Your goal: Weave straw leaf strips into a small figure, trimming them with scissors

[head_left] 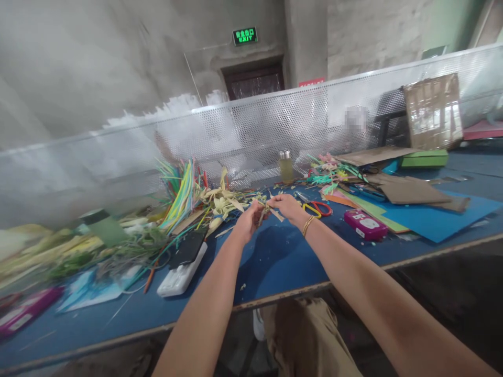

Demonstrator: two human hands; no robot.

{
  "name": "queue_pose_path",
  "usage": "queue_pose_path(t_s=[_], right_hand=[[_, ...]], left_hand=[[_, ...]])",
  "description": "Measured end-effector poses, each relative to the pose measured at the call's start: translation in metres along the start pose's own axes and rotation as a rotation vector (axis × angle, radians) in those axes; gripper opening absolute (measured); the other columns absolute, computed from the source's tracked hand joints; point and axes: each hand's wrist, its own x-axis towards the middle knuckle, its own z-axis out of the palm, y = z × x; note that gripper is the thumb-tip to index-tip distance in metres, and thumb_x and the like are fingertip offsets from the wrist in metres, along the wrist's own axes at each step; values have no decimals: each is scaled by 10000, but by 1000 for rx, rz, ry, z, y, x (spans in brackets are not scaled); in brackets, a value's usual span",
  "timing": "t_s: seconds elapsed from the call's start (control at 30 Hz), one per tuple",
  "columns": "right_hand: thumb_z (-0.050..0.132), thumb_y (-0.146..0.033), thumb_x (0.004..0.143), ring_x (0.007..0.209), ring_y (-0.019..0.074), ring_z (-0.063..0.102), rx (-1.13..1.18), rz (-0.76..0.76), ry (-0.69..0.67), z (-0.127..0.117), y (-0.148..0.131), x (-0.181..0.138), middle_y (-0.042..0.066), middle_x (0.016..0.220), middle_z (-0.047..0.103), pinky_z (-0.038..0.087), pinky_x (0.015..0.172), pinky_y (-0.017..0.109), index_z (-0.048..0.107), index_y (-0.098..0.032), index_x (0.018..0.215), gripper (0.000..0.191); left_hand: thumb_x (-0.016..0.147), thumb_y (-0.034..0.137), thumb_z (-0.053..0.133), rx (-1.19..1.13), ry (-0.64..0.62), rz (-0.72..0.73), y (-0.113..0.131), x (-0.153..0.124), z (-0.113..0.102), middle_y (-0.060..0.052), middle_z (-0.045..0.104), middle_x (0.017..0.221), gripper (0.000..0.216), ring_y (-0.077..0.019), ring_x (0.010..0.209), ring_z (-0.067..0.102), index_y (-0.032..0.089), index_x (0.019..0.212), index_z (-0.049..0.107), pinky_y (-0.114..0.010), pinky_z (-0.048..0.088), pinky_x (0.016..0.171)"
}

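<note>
My left hand (248,220) and my right hand (286,206) meet above the blue table (275,262), both pinched on a small piece of dry straw-coloured leaf strip (268,210) held between them. A gold bracelet (307,225) circles my right wrist. Just beyond the hands lies a heap of pale dried leaf pieces (223,201) and a fan of coloured strips (183,191).
Scissors with red and yellow handles (316,209) lie right of my hands, a pink case (365,224) further right. A black phone on a white power strip (183,264) sits left. A small bottle (286,166), cardboard sheets (408,188) and a perforated metal screen (275,125) stand behind.
</note>
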Motion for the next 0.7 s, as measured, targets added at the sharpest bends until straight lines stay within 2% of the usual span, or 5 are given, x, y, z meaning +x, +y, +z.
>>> queue_pose_path(t_s=[0.1, 0.17, 0.37, 0.5, 0.7], right_hand=[[684, -241, 614, 649, 120, 551, 33, 43, -7, -1, 0, 1, -2, 611, 639, 441, 687, 250, 656, -146, 601, 101], [704, -243, 594, 683, 126, 566, 46, 44, -65, -2, -1, 0, 2, 642, 658, 445, 725, 259, 682, -150, 624, 100], [708, -299, 632, 713, 141, 598, 47, -13, -317, -6, -4, -5, 12, 702, 694, 457, 736, 265, 735, -163, 710, 159], [700, -270, 651, 707, 134, 596, -27, -57, -248, -4, -3, -5, 13, 721, 691, 454, 701, 245, 729, -153, 745, 153], [670, -301, 729, 744, 119, 600, 35, -88, -165, -2, -2, -2, 24, 803, 687, 471, 753, 256, 690, -153, 828, 179]], left_hand=[[732, 798, 390, -84, -24, -85, 4, -2, -2, -89, 655, 696, 711, -162, 606, 577, 137, 757, 650, -257, 387, 527], [733, 768, 442, -105, -56, -128, 4, -2, -4, -75, 622, 628, 653, -151, 547, 550, 142, 707, 626, -252, 373, 488], [688, 324, 762, -61, -107, -162, -1, -1, -9, -1, 577, 615, 244, -79, 522, 523, 141, 775, 626, -174, 339, 446], [643, 265, 807, -59, -165, -146, -2, 0, -11, 6, 563, 632, 259, -72, 556, 538, 136, 782, 632, -154, 357, 450], [648, 263, 811, -118, -143, -91, 1, 0, -13, 12, 560, 661, 265, -76, 588, 554, 153, 808, 630, -135, 348, 422]])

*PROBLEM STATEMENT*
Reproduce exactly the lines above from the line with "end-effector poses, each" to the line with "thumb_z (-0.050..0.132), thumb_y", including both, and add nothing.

*RESULT FOR THIS EXERCISE*
  "description": "Measured end-effector poses, each relative to the pose measured at the call's start: translation in metres along the start pose's own axes and rotation as a rotation vector (axis × angle, radians) in those axes; gripper opening absolute (measured); the other columns absolute, computed from the source's tracked hand joints; point and axes: each hand's wrist, its own x-axis towards the middle knuckle, its own z-axis out of the palm, y = z × x; note that gripper is the thumb-tip to index-tip distance in metres, and thumb_x and the like are fingertip offsets from the wrist in metres, along the wrist's own axes at each step; values have no decimals: each is scaled by 10000, but by 1000 for rx, rz, ry, z, y, x (spans in brackets are not scaled); in brackets, a value's usual span",
  "timing": "t_s: seconds elapsed from the call's start (control at 30 Hz), one per tuple",
  "columns": "right_hand: thumb_z (-0.050..0.132), thumb_y (-0.146..0.033), thumb_x (0.004..0.143), ring_x (0.007..0.209), ring_y (-0.019..0.074), ring_z (-0.063..0.102), rx (-1.13..1.18), rz (-0.76..0.76), ry (-0.69..0.67), z (-0.127..0.117), y (-0.148..0.131), x (-0.181..0.138), middle_y (-0.042..0.066), middle_x (0.016..0.220), middle_z (-0.047..0.103), pinky_z (-0.038..0.087), pinky_x (0.015..0.172), pinky_y (-0.017..0.109), index_z (-0.048..0.107), index_y (-0.098..0.032), index_x (0.018..0.215), gripper (0.000..0.191); left_hand: thumb_x (-0.016..0.147), thumb_y (-0.034..0.137), thumb_z (-0.053..0.133), rx (-1.19..1.13), ry (-0.64..0.62), rz (-0.72..0.73), y (-0.113..0.131), x (-0.153..0.124), z (-0.113..0.102), middle_y (-0.060..0.052), middle_z (-0.045..0.104), middle_x (0.017..0.221), gripper (0.000..0.216), ring_y (-0.077..0.019), ring_x (0.010..0.209), ring_z (-0.067..0.102), index_y (-0.032..0.089), index_x (0.019..0.212), index_z (-0.049..0.107), pinky_y (-0.114..0.010), pinky_z (-0.048..0.088), pinky_x (0.016..0.171)"

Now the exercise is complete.